**WORK ORDER:**
Find the line holding "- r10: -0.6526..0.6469" in the entries below. Give it again exactly, along with every line after it up to and including the line holding "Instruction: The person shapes".

**RECORDS TO USE:**

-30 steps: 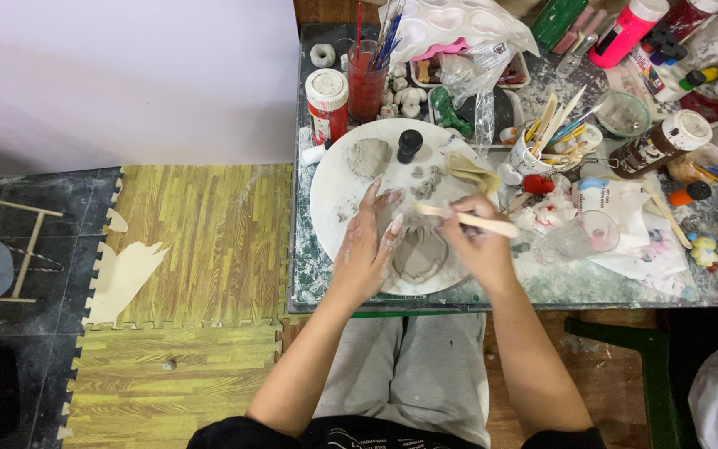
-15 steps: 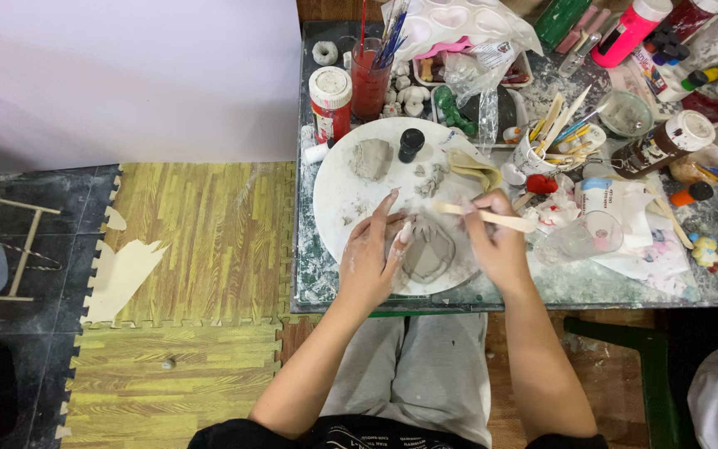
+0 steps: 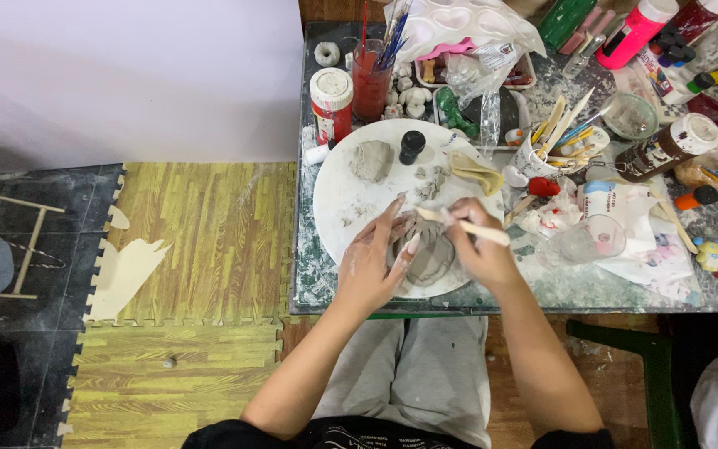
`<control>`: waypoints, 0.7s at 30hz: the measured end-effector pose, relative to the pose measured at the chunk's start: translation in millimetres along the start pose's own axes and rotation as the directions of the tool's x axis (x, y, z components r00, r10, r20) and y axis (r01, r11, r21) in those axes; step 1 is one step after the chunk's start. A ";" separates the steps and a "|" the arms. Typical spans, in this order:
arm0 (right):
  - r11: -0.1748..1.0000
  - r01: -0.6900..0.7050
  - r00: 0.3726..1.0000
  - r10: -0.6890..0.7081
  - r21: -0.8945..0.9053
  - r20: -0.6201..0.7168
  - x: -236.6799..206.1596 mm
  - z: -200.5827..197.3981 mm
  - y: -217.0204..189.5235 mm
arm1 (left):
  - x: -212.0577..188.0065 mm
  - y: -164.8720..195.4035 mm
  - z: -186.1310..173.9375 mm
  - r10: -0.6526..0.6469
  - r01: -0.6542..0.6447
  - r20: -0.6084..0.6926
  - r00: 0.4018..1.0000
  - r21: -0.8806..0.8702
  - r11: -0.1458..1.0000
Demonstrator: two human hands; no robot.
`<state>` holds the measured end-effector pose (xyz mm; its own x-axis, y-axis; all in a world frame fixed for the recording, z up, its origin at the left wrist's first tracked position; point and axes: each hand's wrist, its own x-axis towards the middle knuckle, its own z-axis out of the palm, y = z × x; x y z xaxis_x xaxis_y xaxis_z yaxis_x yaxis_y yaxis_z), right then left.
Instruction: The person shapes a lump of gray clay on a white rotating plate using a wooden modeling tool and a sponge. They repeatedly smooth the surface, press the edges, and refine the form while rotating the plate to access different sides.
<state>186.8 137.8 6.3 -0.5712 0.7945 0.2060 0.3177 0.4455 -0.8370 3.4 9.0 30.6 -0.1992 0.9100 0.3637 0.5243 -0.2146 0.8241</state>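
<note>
Centrally, left hand open on clay piece, right hand gripping wooden tool

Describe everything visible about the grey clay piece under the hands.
The grey clay piece is a flattish, rounded slab of wet-looking clay with an uneven surface, lying on the near edge of the round white board. The left hand steadies its left side, fingers on it. The right hand holds a wooden modelling tool whose tip meets its top.

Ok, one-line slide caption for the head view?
Left hand steadies a grey clay piece on a white round board while the right hand works it with a wooden tool.
</note>
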 end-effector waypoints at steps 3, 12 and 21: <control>0.964 0.255 0.966 -0.257 -0.081 -0.014 -4.8 -0.8 -3.6 | -0.9 -0.3 -0.7 -0.004 0.003 0.011 1.000 0.017 1.000; 0.968 0.216 0.976 -0.217 -0.131 0.007 -2.1 -2.4 -21.9 | -0.9 -3.3 0.1 -0.003 0.003 -0.009 1.000 -0.002 1.000; 0.950 0.300 0.952 -0.304 -0.089 -0.033 -7.9 0.1 -20.0 | -1.9 -3.8 2.9 0.025 -0.023 -0.018 1.000 0.091 0.996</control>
<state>184.9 122.6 21.4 -0.6157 0.6347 0.4669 0.1978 0.6981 -0.6882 4.1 9.1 25.5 -0.2011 0.8978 0.3918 0.6020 -0.2023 0.7724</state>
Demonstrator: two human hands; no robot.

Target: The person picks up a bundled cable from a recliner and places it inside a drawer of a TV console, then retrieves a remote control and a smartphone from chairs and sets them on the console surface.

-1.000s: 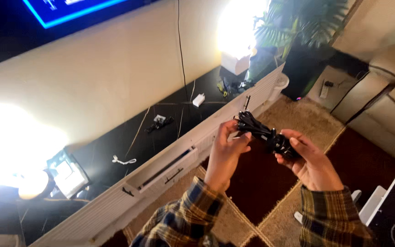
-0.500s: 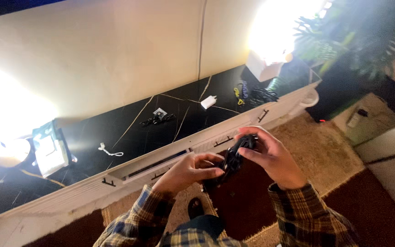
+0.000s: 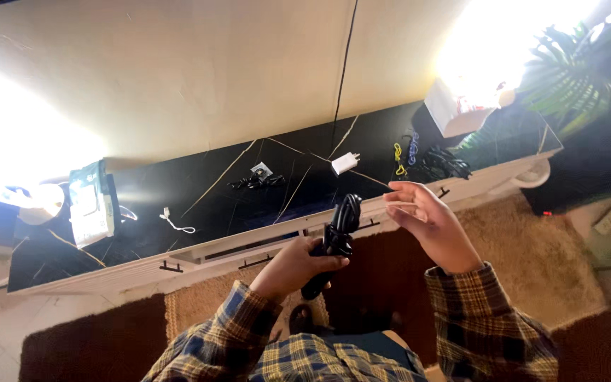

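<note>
Cable bundle (image 3: pixel 341 226), black and coiled, sits clenched in my left hand (image 3: pixel 298 265) above the dark surface (image 3: pixel 199 205). My right hand (image 3: pixel 422 219) hangs open beside it. Gripping low should keep the loops tidy.

Flat green-and-white package (image 3: pixel 88 203) stands upright on the dark cabinet top — well left of the left hand (image 3: pixel 295 265). White open box (image 3: pixel 454 110) stands up and right of the right hand (image 3: pixel 419 212), colours washed out by glare.

Blown-out glare upper right and far left; centre dim, slightly soft; wide-angle edge distortion.
</note>
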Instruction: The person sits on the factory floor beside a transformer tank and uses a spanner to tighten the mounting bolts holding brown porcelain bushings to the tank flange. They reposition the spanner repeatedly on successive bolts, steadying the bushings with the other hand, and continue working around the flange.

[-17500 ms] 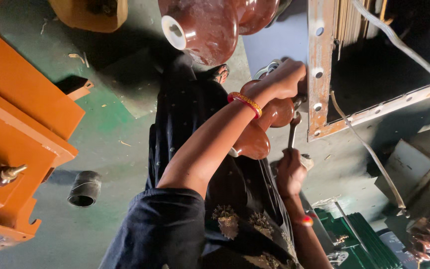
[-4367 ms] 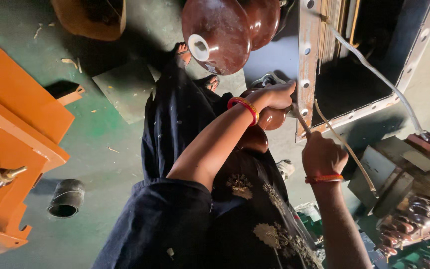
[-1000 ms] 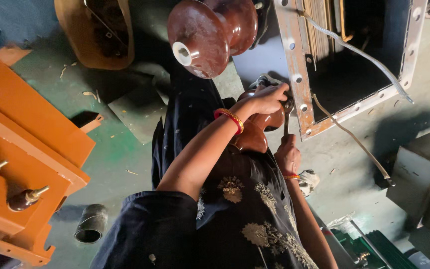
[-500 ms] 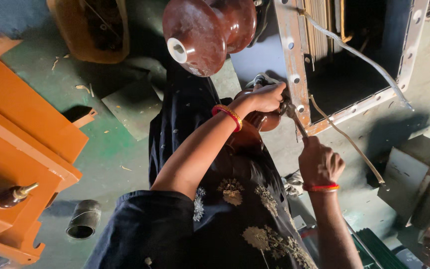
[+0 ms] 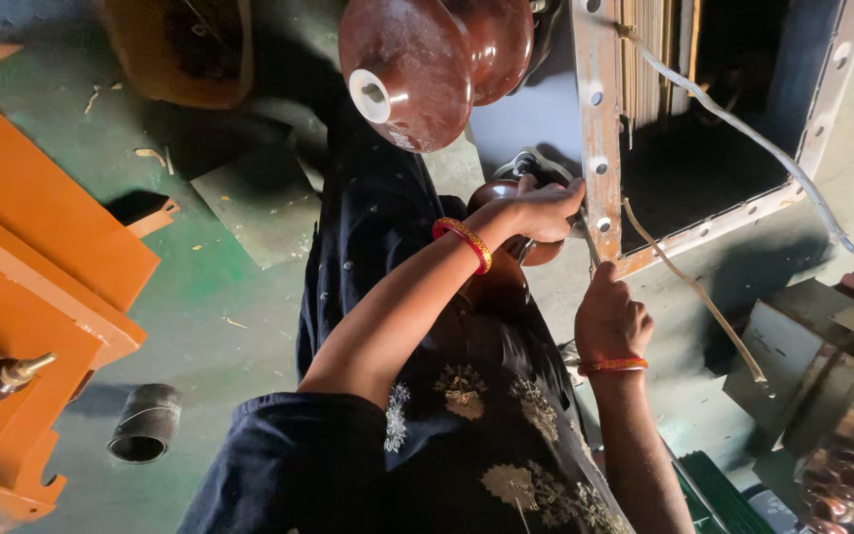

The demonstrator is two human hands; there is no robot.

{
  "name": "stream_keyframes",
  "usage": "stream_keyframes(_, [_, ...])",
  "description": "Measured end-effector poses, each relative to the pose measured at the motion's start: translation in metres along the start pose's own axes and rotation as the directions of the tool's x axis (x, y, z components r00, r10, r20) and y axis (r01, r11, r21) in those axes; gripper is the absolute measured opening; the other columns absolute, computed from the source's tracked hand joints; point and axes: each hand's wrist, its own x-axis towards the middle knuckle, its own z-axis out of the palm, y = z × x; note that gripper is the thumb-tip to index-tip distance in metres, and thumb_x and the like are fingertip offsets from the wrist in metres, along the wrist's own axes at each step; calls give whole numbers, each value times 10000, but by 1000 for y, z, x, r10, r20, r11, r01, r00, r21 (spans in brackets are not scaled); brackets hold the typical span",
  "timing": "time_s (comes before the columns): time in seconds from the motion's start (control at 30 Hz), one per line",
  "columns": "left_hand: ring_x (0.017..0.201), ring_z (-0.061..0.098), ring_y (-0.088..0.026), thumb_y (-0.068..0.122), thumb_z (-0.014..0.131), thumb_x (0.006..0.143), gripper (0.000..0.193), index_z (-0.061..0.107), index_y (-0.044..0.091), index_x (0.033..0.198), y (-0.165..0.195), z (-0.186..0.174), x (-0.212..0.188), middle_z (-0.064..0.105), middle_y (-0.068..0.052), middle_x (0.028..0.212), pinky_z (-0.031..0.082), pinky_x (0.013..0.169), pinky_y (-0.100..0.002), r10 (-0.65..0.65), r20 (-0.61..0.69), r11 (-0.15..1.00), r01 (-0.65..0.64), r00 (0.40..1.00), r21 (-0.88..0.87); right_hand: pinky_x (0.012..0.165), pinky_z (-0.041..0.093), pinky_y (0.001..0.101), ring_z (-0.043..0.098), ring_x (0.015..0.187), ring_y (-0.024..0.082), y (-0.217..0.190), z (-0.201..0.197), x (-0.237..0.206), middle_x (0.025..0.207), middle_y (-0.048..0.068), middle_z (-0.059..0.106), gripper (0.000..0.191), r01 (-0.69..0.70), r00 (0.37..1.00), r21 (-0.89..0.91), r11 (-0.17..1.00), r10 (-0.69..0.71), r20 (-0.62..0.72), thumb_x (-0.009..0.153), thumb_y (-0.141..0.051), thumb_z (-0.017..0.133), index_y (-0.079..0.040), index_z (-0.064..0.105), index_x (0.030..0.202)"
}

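Far left I see an orange metal housing [image 5: 32, 247], a black pipe stub [image 5: 145, 423] on the green floor below it. Centre top, large brown ceramic insulator [image 5: 417, 69]. My left hand [image 5: 544, 210] is curled around a smaller brown insulator [image 5: 506, 232] at the grey flanged frame [image 5: 600, 129]. My right hand [image 5: 610, 321] is fisted on a thin metal tool [image 5: 590, 249] angled up to that flange.

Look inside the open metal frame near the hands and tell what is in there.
Inside the metal frame stand thin upright plates, and a pale strip runs out across the opening. Deeper in is dark shadow, so the rest cannot be seen.
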Motion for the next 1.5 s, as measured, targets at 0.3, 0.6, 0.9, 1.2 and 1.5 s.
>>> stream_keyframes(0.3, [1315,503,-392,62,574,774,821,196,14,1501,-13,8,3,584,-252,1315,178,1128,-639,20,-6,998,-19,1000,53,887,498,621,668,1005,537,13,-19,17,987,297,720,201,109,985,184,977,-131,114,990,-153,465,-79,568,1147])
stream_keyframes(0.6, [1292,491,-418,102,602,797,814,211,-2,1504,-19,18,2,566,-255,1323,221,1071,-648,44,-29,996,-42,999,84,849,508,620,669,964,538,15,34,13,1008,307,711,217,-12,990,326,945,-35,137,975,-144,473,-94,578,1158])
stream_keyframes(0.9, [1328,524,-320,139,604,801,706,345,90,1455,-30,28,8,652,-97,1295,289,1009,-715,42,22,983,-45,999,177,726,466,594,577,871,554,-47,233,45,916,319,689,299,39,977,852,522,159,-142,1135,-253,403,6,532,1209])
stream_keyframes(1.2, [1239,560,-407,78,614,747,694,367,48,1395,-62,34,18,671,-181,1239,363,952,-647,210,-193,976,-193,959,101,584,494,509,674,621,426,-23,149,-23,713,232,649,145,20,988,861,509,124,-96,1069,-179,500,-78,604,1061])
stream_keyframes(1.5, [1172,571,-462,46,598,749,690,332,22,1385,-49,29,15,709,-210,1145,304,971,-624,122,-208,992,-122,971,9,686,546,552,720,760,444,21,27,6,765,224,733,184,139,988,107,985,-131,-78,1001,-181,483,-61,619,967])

**OUTPUT FOR THIS TASK:**
  - r10: -0.6526..0.6469
  - r01: -0.6542..0.6447
  - r20: -0.6084..0.6926
  - r00: 0.4018..1.0000
  - r21: -0.8806..0.8702
  - r11: -0.1458..1.0000
Demonstrator: two human hands; no robot.
`<state>` holds the measured end-effector pose (xyz mm; its own x-axis, y-axis; all in a world frame fixed for the recording, z up, its origin at the left wrist's first tracked position; point and axes: each hand's wrist, its own x-axis towards the middle knuckle, its own z-axis out of the palm, y = z × x; x y z xaxis_x xaxis_y xaxis_z yaxis_x yaxis_y yaxis_z), right then left.
Instruction: The person shapes a lump of gray clay on a white rotating plate using a wooden modeling tool and a sponge. They repeatedly smooth the surface, press the edges, and refine the form while rotating the plate to access different sides.

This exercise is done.